Addiction is a complex disease of the brain that ties people to chemical substances and destroys lives if left untreated. Unlike many physical illnesses, healing from addiction has never been straightforward. Researchers have worked hard to understand this disease, and, as our understanding has evolved, we have come to learn that memory plays an important role in how addiction takes over the brain.

Addiction And The Brain

Blocking Memories To Heal From AddictionYour brain contains a reward system, which gives you a pleasurable feeling when you do or experience something positive. For instance, when you get a hug from someone you love, this reward system causes a chemical called dopamine to be released in your brain. Dopamine makes you feel good. Drugs act like a big switch that turns on a flood of dopamine—far more than is released during normal, pleasurable activities.

The powerful high experienced with drug use often leads to more drug use. Over time, your brain will respond by decreasing the number of receptors for dopamine. This means you need more of the drug to get any kind of pleasurable feeling and when you don’t get it, you feel terrible. This cycle of withdrawal, cravings and relief are centered in the brain and lead to addiction.

Addiction And Memory

As modern research is beginning to discover, the changes to the reward system are not enough to fully explain addiction. Addiction also involves memories. Every time a person takes a drug and gets a flood of dopamine, the brain makes a strong memory associated with that high. Often connected to this memory is what led the person to use the drug in the first place: an emotion, a stressful situation or another memory.

It turns out that these memories are the key to why drug addiction is so hard to overcome. Addicts quit over and over again, but relapse and come back to drug use because of memories. Even after years sober, an addict may have a memory of drug use triggered by an external factor. This could be a place where he used drugs in the past, or a person with whom he used, or even just the feeling of stress or fear that he long ago associated with drug use.

Memories are tied to learning, and addicts have learned when and in which situations to use drugs. This makes it very difficult not to relapse in the presence of these learned triggers.
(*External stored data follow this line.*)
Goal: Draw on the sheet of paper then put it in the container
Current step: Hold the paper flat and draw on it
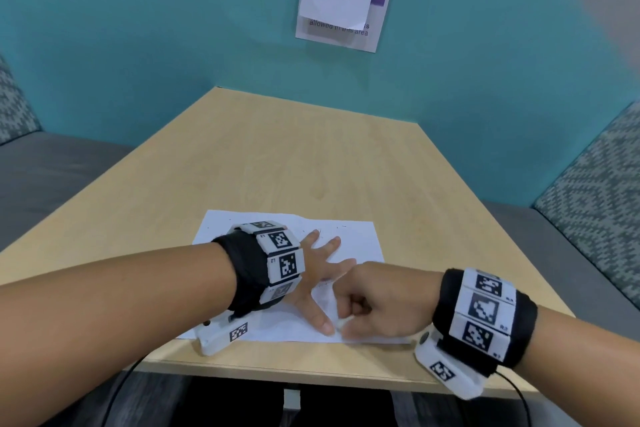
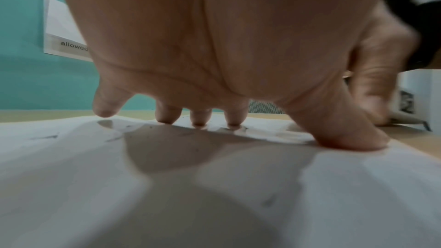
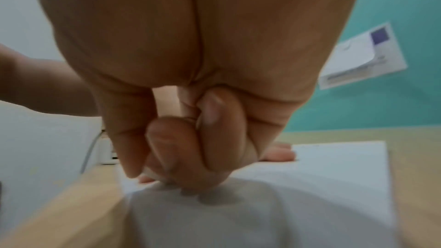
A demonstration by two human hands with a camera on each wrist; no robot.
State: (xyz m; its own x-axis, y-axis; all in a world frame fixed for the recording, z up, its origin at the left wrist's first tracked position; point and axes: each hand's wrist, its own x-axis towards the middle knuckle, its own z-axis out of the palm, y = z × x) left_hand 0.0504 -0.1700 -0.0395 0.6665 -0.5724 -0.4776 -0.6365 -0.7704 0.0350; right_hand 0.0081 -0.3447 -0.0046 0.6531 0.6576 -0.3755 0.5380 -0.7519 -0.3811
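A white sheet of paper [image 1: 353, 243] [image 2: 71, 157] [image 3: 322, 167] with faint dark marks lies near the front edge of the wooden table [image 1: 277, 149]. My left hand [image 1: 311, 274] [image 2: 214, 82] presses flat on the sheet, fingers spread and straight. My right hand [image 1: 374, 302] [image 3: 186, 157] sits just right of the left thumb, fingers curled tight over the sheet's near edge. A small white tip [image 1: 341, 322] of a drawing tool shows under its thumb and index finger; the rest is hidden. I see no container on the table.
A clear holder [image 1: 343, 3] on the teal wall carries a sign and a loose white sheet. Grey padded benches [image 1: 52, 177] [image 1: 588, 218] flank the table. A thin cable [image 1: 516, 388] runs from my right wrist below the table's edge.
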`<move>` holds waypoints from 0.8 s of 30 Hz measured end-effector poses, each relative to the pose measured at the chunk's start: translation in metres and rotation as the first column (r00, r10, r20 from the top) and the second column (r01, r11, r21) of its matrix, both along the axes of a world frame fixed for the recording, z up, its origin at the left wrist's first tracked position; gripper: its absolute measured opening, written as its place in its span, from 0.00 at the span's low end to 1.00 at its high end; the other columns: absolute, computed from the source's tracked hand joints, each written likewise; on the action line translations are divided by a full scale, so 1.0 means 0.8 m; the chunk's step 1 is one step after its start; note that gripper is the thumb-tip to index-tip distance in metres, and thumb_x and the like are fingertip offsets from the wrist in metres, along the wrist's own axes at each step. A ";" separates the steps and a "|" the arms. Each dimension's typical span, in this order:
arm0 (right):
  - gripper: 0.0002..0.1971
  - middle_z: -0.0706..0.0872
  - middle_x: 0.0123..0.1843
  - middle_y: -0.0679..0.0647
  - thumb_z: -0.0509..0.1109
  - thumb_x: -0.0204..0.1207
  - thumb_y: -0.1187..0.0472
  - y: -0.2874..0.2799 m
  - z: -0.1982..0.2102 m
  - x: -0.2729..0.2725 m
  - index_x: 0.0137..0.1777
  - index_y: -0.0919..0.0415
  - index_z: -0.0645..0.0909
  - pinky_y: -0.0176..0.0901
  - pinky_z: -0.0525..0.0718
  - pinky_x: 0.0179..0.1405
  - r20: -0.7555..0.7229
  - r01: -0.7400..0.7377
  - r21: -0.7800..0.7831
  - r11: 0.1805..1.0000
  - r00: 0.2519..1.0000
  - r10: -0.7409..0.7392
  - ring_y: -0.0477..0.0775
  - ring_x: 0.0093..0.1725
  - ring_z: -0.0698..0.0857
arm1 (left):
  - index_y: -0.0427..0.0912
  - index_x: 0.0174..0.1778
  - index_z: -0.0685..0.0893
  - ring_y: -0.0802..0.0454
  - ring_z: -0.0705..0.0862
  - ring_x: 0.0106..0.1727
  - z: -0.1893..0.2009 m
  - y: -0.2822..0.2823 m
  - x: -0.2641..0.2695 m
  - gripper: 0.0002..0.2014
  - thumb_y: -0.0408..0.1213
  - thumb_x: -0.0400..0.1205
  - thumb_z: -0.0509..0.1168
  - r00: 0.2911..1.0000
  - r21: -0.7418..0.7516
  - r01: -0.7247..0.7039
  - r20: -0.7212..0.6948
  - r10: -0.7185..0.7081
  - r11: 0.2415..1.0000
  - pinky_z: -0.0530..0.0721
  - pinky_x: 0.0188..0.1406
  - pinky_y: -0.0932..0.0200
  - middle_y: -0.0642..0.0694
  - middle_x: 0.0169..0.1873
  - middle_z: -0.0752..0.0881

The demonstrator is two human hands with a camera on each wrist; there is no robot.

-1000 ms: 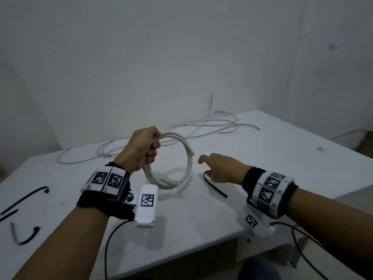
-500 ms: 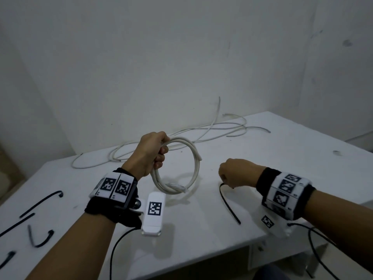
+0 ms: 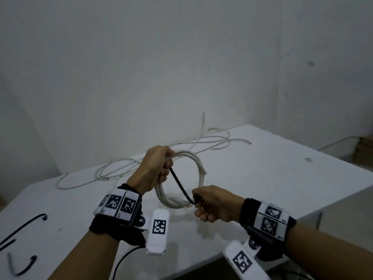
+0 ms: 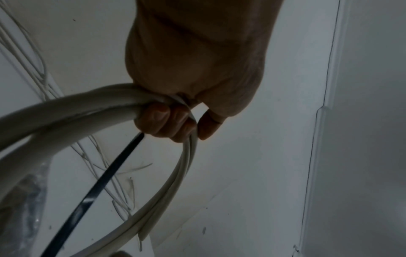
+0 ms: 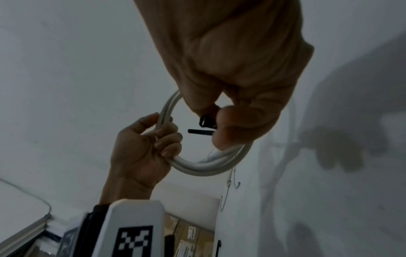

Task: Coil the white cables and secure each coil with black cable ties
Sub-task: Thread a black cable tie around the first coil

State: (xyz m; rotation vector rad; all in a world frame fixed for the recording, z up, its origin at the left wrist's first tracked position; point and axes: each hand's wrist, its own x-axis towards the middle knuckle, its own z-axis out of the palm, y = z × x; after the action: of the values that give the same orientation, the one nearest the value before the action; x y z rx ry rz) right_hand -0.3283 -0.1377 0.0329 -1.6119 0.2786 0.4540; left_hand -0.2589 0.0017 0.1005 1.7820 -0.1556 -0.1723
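Above the desk [image 3: 262, 178] the left hand [image 3: 153, 170] grips the top of the white coil [image 3: 199, 178] and holds it up on edge. The right hand [image 3: 214, 205] pinches the head end of a black tie [image 3: 180, 185] low by the coil. The tie slants up through the ring, its tip just under the left fingers [image 4: 164, 120], so the left hand is nearer to catch it.

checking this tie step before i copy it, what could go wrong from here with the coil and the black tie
1. The left hand alone holds the coiled white round cable at one spot; a looser grip could let the loops spring apart, and one cut end already sticks out.
2. The thin black plastic cable tie, pinched at its head by the right hand, only crosses the loop opening; it may miss a strand when wrapped.
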 end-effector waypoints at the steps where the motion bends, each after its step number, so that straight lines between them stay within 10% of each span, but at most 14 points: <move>1: 0.14 0.78 0.22 0.55 0.57 0.80 0.60 0.003 -0.001 0.001 0.32 0.62 0.70 0.29 0.65 0.11 -0.023 0.004 0.009 1.000 1.000 -0.003 0.47 0.12 0.74 | 0.45 0.34 0.68 0.55 0.59 0.18 0.000 -0.002 -0.002 0.09 0.35 0.80 0.57 1.000 0.016 0.007 0.014 -0.007 1.000 0.57 0.19 0.64 0.49 0.21 0.67; 10: 0.15 0.78 0.20 0.52 0.56 0.80 0.60 0.011 0.043 0.027 0.31 0.59 0.71 0.29 0.68 0.12 0.123 0.064 0.240 0.969 0.988 -0.095 0.45 0.15 0.75 | 0.42 0.31 0.71 0.54 0.62 0.18 -0.016 -0.012 -0.009 0.13 0.36 0.83 0.54 0.999 0.080 0.021 0.034 -0.024 0.997 0.59 0.19 0.64 0.46 0.21 0.69; 19: 0.06 0.84 0.33 0.63 0.62 0.78 0.70 0.007 0.020 0.006 0.39 0.65 0.77 0.34 0.74 0.16 0.303 0.137 0.353 0.925 0.919 -0.252 0.49 0.20 0.78 | 0.38 0.53 0.83 0.55 0.63 0.18 -0.021 -0.008 -0.005 0.12 0.38 0.86 0.56 0.996 0.059 0.028 0.078 -0.033 0.998 0.60 0.17 0.65 0.46 0.23 0.69; 24: 0.09 0.85 0.36 0.60 0.64 0.81 0.67 0.004 0.020 -0.005 0.51 0.70 0.84 0.37 0.80 0.23 0.539 -0.048 0.359 0.932 0.826 -0.165 0.49 0.31 0.82 | 0.46 0.55 0.84 0.55 0.65 0.17 -0.029 -0.009 -0.009 0.11 0.38 0.87 0.56 0.993 0.042 0.025 0.118 -0.030 0.999 0.62 0.17 0.65 0.49 0.19 0.71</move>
State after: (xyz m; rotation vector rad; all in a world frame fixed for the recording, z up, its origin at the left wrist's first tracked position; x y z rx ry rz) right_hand -0.3321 -0.1345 0.0490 -1.2981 -0.1995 -0.0412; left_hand -0.2663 -0.0052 0.0774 1.8316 -0.2638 -0.0891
Blocking Memories To Help Treat Addiction

With the knowledge of the role that memories play in addiction and relapse, experts are trying to develop treatments that block the memories that trigger drug or alcohol use. Researchers at UC San Francisco have discovered a molecule that could be manipulated to do just that. The molecule is part of a pathway in the brain that signals memories related to addiction.

Work on blocking this pathway in rats is showing great promise for treating humans with addiction. The technique targets specific memories as opposed to blocking out memories without discretion.

The potential for being able to help recovering addicts avoid relapse by blocking memories is promising and hopeful. For addicts who have been clean for years, a relapse is still possible thanks to these powerful memories. It can be incredibly frustrating to be unable to resist a craving, but with more research and understanding of addiction and the brain, we may be able to break the hold drugs have on addicts.